The separation of milk and meat—a major component of kashrut today—is not actually found in the Torah; it is a rabbinic enactment against cooking, eating or deriving benefit from a mixture of milk and meat that the Rabbis derived from Torah’s prohibition against “boiling a kid in its mother’s milk.”[5]

When we think about Jews and food, far more than the traditions of kashrut jump to mind. Visions of lox and bagels, knishes, blintzes, kugel, knaidlach, borsht, latkes, cholent, tzimmes, charoset, shakshuka, felafel, sour dill pickles, burekas, rugelach, hamantaschen, and apple cake dance in our heads. Family gatherings, festive holy day meals, your grandmother’s speciality…our connection with food is deep and visceral. Is there a family that doesn’t argue about whether latkes are better with sour cream or applesauce? With Pesach around the corner, the annual debate will resume: Should knaidlach (matzah balls) sink or float? Should matzah brei be cooked into a solid frittata, or as separate pieces? (Correct answers: sour cream, float, separate pieces.)

Food, or more specifically how it is prepared and served, is also integral to our evolution as a species. Long before there were Jews, Buddhists, Hindus, Christians, or Muslims, and long before there was Italian, Chinese, Indian, Ethiopian, Thai, and Mexican cuisine, our primate ancestors spent much of their time foraging, gathering, and eating food, and when they weren’t doing that they were probably thinking about food.

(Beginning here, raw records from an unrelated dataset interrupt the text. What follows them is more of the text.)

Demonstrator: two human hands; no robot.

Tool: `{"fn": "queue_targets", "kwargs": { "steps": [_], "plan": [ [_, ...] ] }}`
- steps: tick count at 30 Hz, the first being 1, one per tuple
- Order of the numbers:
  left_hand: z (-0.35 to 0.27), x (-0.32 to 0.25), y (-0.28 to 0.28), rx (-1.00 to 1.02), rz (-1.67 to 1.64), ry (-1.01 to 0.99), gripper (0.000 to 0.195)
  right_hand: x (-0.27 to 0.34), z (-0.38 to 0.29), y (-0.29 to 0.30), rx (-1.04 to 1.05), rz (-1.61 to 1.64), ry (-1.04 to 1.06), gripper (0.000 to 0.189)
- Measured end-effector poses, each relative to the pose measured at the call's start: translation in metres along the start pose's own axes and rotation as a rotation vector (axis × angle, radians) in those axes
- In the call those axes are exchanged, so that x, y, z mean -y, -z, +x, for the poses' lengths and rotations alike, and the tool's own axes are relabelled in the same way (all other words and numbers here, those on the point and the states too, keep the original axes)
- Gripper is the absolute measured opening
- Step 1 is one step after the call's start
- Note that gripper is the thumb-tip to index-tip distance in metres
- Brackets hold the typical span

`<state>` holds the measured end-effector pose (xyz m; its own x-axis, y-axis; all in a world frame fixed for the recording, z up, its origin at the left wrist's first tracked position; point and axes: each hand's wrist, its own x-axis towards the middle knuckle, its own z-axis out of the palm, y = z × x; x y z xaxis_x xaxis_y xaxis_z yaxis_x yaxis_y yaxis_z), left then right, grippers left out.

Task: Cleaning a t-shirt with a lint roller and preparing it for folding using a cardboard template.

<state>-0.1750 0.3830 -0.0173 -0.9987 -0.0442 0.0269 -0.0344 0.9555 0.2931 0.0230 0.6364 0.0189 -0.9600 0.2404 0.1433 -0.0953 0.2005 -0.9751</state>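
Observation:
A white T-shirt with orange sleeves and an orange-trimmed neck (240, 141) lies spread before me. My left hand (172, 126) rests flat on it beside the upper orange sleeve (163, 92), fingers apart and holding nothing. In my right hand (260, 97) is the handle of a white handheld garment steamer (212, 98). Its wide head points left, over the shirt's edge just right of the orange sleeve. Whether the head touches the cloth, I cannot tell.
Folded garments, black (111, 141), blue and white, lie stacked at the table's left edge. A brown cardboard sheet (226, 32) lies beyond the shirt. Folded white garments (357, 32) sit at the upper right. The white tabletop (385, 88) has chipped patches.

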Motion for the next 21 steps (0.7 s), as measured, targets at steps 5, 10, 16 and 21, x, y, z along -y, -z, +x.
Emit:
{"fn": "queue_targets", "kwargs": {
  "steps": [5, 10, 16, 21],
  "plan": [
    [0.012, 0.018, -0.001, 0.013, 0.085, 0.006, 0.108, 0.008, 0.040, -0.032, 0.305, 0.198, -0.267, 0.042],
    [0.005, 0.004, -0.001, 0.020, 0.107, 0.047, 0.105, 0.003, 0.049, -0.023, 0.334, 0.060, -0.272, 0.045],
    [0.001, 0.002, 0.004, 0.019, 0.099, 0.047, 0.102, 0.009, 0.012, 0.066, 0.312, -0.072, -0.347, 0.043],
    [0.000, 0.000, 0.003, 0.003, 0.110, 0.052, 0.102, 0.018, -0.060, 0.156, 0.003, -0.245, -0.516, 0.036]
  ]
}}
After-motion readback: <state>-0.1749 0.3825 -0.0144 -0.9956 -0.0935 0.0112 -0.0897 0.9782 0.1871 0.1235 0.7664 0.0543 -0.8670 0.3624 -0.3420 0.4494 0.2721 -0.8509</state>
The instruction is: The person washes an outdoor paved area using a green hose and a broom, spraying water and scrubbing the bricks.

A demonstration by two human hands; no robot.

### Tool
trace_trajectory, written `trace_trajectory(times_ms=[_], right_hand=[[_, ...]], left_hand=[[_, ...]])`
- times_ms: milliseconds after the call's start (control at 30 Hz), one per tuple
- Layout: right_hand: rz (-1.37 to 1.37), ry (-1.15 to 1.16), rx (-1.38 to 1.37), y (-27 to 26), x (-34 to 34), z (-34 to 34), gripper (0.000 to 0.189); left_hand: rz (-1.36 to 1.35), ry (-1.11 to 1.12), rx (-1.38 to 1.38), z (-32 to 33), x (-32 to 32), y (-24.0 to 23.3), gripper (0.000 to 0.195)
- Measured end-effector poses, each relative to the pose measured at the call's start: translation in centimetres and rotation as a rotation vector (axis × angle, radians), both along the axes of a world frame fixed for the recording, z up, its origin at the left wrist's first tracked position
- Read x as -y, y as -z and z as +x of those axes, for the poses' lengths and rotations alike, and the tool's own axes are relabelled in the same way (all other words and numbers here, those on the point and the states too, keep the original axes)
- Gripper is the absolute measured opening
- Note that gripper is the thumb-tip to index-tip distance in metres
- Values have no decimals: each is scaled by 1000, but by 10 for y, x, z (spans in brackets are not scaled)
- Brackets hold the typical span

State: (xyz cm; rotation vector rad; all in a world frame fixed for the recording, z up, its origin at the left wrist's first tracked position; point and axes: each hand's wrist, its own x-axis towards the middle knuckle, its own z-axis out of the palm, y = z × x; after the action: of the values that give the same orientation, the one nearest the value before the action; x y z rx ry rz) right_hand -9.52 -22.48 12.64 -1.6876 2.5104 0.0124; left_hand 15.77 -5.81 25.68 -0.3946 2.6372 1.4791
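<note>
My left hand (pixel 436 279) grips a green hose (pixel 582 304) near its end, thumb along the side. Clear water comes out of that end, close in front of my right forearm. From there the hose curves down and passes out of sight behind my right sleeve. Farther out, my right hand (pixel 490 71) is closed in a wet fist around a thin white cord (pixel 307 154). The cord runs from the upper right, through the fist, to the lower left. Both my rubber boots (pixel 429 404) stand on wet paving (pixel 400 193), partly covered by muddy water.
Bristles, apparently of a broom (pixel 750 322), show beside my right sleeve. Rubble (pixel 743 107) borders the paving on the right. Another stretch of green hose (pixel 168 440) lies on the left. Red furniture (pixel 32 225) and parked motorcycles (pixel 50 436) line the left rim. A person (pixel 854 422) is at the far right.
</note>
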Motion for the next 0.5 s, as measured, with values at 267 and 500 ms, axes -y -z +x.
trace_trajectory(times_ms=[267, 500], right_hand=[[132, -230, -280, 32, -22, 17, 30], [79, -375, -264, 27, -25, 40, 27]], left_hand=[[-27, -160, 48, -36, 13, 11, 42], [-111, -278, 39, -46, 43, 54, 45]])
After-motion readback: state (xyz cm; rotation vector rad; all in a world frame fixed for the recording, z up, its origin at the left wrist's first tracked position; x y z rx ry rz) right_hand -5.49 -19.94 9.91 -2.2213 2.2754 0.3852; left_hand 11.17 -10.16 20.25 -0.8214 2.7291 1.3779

Neuroscientist Suzana Herculano-Houzel, in her 2009 article in Frontiers in Human Neuroscience and in her 2013 TED Talk, explains that while brain size is not always correlated to body mass and doesn’t necessarily predict cognitive ability, the number of neurons packed into the brain does determine cognitive capacity. (For example: Chimps and cows have comparably sized brains, but chimps outstrip cows cognitively. Elephant brains weigh three times that of human brains, and whale brains six times as much as humans’, yet human brains are capable of far more cognition. Gorillas are twice or thrice our size but their brains are one-third the size of ours.) Why are people so different from other species all living, growing, and evolving on the same planet? One difference is that our brains evolved to have 86 billion neurons, far outstripping all other species. Moreover, the additional neurons don’t increase the overall size of the brain and, therefore, the weight. What is truly remarkable about the human brain is the energy it takes to function: 25% of the energy (calories) we consume is required to keep all 86 billion neurons running. Neurons are energy-expensive. This raises a question.

How did our brains evolve—and so rapidly—to the point that they sport 86 billion neurons and even more significantly a prodigious cerebral cortex that out-sizes all other primates? (The cerebral cortex is responsible for logical and abstract reasoning, pattern recognition, the development of technology, and the capacity to pass along knowledge through culture.) Given the diet of early humans, in order to support a modern brain they would have had to have spent nine hours each day foraging, gathering, and eating to sustain each brain. How much more time would have been required to support those, like children, the sick and injured, and the elderly, who could not assist in locating and gathering food? The game changer was finding a way to get more calories out of food consumed. Herculano-Houzel explains that 1.5 million years ago our ancestors, who had been eating a raw diet like other primates, discovered how to cook food over fire. Cooking food made more calories available and absorbable, dramatically decreasing the number of hours each day the owner of the brain must devote to foraging, gathering, and eating. Cooking permitted humans to evolve brains with greatly increased numbers of neurons—much of the increase packed into the cerebral cortex— whose energy requirements could be met with cooked food. The time saved could be devoted to thinking, technology, culture, and formulating ways to pass along knowledge to future generations. All because of food preparation.


Whether we think of kashrut as a mitzvah ordained by God, or as a facet of Jewish practice that developed over time for a variety of cultural reasons, or as a way to identify oneself as a Jew and bind oneself to a community and its shared history—or all three—the premium we place on what we eat, how we prepare and serve it, and the fact that we say a blessing of thanksgiving before eating is fully in keeping with human evolutionary history and what makes the human species unique in the history of earth’s primates. At one and the same time, we are part of the flow of the river of human evolution and history and also a distinctive branch in the river.

© Rabbi Amy Scheinerman



[1] Leviticus 11:1-8.
[2] Leviticus 11:9-12.
[3] Leviticus 11:13-19.
[4] Leviticus 11:20-23.
[5] The prohibition against boiling a kid in its mother’s milk is found three times in the Torah: Exodus 23:19 and 34:26; and Deuteronomy 14:21. The Talmud discusses the separation of milk and meat in BT Hulling 113b and 115b, but does not explain the reason for the prohibition. Much later, Moses Maimonides (1135, Spain – 1204, Egypt) suggested that the biblical law is related to Torah’s widespread concern about idolatry. Ovadia b. Yaakov Sforno (1475–1550, Italy) held that the prohibition of boiling a kid in its mother’s milk referred to ancient Canaanite fertility rites intended to encourage the gods to increase their flocks and herds. A document discovered in Ugarit provides yet another perspective: it describes a ritual in which a kid is cooked in its mother’s milk and then spread on the fields to increase agricultural yields. Some have interpreted the biblical prohibition on ethical grounds, saying that the practice is barbaric and inhumane.